This is the mail archive of the libc-alpha@sourceware.org mailing list for the glibc project.


Index Nav: [Date Index] [Subject Index] [Author Index] [Thread Index]
Message Nav: [Date Prev] [Date Next] [Thread Prev] [Thread Next]
Other format: [Raw text]

Re: [PATCH v11 1/5] Implement alternative month names (bug 10871).


On 01/08/2018 03:59 PM, Rafal Luzynski wrote:
> Some languages (Slavic, Baltic, etc.) require a genitive case of the
> month name when formatting a full date (with the day number) while
> they require a nominative case when referring to the month standalone.
> This requirement cannot be fulfilled without providing two forms for
> each month name.  From now it is precised that nl_langinfo(MON_1)
> series (up to MON_12) and strftime("%B") generate the month names in
> the grammatical form used when the month forms part of a complete date.
> If the grammatical form used when the month is named by itself is needed,
> the new values nl_langinfo(ALTMON_1) (up to ALTMON_12) and
> strftime("%OB") are supported.  This new feature is optional so the
> languages which do not need it or do not yet provide the updated
> locales simply do not use it and their behaviour is unchanged.

High level:

Overall the idea you have proposed makes perfect sense. I'm excited to see
someone pushing a new interface design like this to solve real language
problems with the interfaces. I look forward to the POSIX standardization.
My obvious worry remains that POSIX does not standardize %OB/%Ob, but all
we can do is lead by example and solve user problems. Thank you for this
work.

Design:

By the very definition of the %O* variants, if the locale does not 
provide ALTMON_* then it must revert back to the non-%O* variant e.g. %B. 
I see this implemented in the parser which is good.
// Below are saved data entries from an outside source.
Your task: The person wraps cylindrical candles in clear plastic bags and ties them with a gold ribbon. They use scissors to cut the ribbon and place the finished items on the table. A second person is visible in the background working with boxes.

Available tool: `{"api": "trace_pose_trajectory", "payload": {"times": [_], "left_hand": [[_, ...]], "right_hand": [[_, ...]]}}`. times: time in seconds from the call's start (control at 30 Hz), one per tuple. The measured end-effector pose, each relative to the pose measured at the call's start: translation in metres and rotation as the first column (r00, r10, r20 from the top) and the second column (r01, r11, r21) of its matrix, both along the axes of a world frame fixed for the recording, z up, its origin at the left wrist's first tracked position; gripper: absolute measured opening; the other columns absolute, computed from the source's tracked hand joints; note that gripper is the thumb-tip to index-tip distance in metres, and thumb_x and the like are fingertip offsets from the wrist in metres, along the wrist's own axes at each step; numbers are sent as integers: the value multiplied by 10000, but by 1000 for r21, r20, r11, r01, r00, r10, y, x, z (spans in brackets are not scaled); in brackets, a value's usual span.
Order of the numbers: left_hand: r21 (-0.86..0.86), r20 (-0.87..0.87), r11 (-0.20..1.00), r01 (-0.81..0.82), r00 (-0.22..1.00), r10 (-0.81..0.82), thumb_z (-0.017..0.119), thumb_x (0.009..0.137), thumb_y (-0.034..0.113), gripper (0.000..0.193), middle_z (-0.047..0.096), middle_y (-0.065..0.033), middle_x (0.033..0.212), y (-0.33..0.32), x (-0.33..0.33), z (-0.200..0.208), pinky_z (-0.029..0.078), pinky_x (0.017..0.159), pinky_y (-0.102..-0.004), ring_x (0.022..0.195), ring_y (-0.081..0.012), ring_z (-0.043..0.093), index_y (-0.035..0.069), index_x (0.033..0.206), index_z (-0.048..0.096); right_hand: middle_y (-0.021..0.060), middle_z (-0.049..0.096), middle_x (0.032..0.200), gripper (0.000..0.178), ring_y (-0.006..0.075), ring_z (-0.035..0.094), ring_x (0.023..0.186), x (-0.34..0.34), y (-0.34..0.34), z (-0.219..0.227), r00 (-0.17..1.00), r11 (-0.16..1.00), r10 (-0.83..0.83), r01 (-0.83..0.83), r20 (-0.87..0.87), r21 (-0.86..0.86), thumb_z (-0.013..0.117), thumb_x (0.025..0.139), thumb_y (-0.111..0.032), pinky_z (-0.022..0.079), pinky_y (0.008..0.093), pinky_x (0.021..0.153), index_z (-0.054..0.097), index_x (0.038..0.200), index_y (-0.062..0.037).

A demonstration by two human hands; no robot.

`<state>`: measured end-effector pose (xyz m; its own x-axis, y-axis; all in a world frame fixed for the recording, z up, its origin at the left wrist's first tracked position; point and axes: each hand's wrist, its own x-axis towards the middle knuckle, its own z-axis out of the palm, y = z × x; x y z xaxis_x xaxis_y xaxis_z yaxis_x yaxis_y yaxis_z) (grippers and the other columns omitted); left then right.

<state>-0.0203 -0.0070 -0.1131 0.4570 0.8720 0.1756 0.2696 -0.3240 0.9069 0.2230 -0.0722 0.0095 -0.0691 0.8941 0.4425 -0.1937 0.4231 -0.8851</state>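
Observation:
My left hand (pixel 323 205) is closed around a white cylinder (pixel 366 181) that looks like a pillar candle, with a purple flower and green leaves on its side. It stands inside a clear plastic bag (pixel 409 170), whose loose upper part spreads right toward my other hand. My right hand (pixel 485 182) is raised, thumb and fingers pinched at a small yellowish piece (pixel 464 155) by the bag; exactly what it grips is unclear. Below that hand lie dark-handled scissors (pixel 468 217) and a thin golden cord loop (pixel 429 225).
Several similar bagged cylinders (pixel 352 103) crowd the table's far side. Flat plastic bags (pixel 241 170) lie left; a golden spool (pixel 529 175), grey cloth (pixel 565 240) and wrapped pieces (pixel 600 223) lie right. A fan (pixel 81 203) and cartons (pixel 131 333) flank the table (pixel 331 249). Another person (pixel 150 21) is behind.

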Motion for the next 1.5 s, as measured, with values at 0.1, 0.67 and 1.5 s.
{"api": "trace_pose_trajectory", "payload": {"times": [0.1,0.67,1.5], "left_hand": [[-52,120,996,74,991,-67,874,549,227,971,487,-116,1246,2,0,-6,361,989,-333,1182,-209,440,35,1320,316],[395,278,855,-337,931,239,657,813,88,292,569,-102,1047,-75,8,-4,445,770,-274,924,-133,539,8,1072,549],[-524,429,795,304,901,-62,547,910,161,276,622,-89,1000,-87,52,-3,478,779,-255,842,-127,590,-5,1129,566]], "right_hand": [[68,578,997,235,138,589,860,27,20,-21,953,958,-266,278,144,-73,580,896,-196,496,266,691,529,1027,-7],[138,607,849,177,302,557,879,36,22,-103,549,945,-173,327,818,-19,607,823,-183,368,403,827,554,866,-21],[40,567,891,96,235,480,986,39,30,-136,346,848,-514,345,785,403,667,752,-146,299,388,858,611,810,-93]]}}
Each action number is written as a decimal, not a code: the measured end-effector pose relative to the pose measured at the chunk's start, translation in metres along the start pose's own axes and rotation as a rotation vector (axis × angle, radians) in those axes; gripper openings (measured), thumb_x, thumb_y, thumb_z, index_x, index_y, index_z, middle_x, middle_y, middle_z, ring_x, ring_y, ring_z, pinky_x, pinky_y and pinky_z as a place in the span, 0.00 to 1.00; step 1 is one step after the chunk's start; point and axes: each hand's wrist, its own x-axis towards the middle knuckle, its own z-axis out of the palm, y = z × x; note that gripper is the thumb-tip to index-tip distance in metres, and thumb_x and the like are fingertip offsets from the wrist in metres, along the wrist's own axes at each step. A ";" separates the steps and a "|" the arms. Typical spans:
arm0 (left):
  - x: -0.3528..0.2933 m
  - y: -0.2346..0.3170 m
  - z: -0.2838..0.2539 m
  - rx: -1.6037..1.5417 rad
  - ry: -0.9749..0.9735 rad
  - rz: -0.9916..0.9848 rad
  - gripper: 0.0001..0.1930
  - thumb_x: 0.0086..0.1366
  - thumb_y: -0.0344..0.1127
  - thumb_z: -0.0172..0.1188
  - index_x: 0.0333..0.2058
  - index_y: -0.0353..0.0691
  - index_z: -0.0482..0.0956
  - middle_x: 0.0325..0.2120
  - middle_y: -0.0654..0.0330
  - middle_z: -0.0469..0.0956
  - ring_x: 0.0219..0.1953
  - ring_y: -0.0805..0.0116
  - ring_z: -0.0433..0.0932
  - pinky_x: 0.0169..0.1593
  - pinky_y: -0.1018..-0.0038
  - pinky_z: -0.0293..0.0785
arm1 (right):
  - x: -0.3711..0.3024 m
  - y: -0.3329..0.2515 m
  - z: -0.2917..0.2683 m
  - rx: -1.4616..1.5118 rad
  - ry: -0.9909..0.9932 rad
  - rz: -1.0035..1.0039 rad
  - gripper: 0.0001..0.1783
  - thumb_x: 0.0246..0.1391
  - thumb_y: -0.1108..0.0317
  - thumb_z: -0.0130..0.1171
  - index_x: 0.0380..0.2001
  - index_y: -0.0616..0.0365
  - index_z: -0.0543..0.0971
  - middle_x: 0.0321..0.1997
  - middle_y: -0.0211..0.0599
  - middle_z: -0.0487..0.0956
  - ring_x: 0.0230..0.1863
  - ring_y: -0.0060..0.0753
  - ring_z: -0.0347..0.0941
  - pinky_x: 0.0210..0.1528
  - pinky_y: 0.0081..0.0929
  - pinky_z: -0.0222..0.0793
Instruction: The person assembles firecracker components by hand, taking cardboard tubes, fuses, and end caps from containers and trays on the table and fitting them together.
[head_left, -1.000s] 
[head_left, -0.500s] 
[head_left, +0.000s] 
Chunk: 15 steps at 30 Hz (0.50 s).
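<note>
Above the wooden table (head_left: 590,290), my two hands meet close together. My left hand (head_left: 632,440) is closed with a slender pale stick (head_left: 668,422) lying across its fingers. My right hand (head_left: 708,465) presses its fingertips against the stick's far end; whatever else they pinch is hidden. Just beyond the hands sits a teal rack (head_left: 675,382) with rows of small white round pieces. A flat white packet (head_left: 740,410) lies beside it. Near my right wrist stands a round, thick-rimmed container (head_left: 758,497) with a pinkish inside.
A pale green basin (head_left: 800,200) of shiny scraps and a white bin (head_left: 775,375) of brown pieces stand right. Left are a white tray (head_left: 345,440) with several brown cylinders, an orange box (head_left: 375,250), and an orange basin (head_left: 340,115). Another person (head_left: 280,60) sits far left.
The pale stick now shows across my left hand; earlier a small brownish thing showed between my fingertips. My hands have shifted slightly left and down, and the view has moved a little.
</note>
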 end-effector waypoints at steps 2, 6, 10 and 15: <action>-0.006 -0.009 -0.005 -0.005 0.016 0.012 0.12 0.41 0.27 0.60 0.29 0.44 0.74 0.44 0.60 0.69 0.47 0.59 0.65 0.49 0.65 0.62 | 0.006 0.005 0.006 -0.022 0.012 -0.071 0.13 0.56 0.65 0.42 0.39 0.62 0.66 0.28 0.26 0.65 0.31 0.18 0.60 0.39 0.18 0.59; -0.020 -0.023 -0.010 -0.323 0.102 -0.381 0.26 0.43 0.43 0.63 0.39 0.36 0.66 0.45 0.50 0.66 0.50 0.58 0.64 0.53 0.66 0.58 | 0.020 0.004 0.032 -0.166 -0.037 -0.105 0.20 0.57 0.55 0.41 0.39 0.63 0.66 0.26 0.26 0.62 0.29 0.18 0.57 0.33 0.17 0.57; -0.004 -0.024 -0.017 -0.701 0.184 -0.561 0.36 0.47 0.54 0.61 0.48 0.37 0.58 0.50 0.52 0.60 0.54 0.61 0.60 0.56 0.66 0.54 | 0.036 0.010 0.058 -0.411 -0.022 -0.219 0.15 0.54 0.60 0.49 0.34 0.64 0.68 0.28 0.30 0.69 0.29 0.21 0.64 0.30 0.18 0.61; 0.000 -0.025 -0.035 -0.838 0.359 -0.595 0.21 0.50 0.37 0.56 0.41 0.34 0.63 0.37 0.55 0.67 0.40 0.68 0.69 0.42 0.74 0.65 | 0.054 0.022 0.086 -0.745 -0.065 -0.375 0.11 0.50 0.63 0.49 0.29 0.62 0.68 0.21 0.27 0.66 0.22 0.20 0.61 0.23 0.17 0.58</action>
I also see that strftime is relaxed in what it accepts and that is also
good and required.

One oddity I noticed in patch 3 is the missing ABALTMON_* definitions
for the _GNU_SOURCE case, is that on purpose and why? It's not needed,
but it seems like a missing useful feature that completes the API.

Implementation:

My only request here is additional tests that verify, for locales
that don't have ALTMON or ABALTMON specified, thus verifying the fallback
works. With that added I think you can commit this change squashed together
with the pl_PL and ru_RU changes and the test cases fixed up to pass.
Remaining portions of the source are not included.